Next week's newspaper column

Here's my LIVE WRITE newspaper column for next week. For those who don't know (or care about) hockey, you could probably substitute football or baseball or soccer for some of the advice here. I'll let one of you Canucks explain (if it's possible) who the gent in the photo is...


The first time I escorted my son to the hospital from a hockey rink it was for a neck injury delivered through a check from behind. The second trip (in an ambulance) was for suspected internal injuries, after he was speared with a stick. He recovered after both injuries and was eager to get back on the ice. I think I aged a year or two with each incident.

There are more than 500,000 players registered in Minor Hockey in Canada. According to the BC Injury Research and Prevention Unit, youth hockey injuries rank third after basketball and soccer in emergency room visits related to sports and recreational activities. In one BC study, one in five of these hockey injuries were head injuries.

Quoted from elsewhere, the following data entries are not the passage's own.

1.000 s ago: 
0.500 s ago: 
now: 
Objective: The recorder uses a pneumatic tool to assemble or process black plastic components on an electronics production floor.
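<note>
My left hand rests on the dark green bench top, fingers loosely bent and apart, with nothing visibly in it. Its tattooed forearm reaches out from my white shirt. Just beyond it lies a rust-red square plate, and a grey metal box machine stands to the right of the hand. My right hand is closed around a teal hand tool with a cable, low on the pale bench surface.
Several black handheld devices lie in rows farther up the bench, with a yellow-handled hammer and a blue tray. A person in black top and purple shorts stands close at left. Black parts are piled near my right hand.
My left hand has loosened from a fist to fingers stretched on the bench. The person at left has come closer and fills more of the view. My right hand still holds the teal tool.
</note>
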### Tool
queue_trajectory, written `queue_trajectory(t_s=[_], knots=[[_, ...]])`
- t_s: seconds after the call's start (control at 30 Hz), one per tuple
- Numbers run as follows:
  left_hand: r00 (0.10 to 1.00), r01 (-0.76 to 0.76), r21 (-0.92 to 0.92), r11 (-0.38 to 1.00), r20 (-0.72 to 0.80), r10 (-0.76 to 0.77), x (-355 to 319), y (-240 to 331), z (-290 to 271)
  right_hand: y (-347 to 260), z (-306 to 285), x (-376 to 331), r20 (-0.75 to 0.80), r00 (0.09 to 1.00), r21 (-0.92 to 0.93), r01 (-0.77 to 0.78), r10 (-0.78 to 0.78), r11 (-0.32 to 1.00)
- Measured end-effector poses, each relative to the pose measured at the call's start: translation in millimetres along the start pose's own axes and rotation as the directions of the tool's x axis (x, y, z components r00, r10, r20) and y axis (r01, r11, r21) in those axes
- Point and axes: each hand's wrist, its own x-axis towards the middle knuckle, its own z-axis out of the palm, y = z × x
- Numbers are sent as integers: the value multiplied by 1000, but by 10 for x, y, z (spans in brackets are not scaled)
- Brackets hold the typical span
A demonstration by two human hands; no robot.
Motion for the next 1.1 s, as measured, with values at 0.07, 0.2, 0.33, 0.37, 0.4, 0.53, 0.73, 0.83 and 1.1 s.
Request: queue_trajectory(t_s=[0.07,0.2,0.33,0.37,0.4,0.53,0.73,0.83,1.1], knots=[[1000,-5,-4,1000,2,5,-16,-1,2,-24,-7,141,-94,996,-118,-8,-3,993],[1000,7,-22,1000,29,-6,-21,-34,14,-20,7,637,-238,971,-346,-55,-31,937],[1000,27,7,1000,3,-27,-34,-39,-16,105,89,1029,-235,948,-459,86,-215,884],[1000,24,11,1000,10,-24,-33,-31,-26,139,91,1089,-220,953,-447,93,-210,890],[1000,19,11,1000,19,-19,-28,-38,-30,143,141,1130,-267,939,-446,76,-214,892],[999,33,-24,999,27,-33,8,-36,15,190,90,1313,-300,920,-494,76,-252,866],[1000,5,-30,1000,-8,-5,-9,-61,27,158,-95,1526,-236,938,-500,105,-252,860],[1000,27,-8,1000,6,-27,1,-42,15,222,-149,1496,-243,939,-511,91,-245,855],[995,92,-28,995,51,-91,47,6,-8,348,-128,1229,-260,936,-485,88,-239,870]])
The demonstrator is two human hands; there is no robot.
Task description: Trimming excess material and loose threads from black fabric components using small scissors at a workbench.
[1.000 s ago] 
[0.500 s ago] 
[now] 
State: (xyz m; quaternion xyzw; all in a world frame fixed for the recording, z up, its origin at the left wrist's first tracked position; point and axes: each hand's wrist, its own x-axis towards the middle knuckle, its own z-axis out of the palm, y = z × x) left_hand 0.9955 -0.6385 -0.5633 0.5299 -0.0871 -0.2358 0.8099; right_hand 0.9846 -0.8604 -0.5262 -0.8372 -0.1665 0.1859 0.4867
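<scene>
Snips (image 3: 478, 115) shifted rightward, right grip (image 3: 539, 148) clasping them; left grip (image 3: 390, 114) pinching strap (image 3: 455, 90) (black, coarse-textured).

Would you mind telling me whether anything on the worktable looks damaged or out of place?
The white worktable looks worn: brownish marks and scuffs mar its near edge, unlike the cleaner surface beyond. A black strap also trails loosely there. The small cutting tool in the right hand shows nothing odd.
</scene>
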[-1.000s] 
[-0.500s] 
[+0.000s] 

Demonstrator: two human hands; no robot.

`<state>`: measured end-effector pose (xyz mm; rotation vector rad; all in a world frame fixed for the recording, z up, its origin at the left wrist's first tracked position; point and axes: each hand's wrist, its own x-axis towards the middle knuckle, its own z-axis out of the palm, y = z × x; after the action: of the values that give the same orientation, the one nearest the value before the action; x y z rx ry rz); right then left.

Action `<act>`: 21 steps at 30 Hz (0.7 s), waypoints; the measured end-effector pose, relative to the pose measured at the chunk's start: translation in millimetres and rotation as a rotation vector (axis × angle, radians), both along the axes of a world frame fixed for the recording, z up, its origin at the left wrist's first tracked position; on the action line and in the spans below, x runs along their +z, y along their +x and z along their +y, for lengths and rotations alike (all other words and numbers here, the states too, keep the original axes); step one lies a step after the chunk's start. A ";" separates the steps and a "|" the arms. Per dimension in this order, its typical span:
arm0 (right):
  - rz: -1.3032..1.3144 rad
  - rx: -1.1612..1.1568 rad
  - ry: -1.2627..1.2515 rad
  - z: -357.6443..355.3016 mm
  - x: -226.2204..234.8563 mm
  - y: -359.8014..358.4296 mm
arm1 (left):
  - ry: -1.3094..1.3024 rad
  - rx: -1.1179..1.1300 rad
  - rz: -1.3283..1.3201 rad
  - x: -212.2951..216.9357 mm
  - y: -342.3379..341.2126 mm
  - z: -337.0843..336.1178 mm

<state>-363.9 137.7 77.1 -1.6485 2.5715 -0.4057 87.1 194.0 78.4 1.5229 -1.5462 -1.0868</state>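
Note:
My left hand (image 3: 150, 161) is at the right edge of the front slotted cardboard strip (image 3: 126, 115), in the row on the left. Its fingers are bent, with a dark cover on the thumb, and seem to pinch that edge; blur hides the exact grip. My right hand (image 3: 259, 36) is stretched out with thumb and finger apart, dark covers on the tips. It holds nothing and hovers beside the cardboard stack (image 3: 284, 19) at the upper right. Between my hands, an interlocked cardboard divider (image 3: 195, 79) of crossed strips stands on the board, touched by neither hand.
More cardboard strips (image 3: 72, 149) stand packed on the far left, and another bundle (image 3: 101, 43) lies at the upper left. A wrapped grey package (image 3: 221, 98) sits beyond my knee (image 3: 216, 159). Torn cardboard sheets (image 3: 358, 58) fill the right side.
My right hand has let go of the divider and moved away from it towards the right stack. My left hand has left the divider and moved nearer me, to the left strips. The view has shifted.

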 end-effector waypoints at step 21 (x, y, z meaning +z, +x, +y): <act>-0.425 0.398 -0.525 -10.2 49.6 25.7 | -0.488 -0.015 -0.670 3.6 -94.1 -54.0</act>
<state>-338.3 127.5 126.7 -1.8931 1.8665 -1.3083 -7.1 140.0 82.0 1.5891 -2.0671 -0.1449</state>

Injuries occur more often during games than practices. Exhibition and pre-season games have roughly three times as many injuries as league and post-season games. Injuries occur in the later periods and in the later minutes of each period. Forwards get injured the most often and almost half of those injuries are of the head and face.

The body-check is one of the most commonly reported causes of both soft tissue and severe trauma injuries, followed by contact with a hockey stick. There has been some debate as to what age young players should be allowed to body-check. According to SMARTRISK Canada www.smartrisk.ca a rule change that allowed 11-year-old hockey players in Alberta to begin body-checking for the first time more than doubled their risk of severe injury. In that study, concussions were more than three times as common and fractures 2.6 times as common among the body-checking 11-year-olds.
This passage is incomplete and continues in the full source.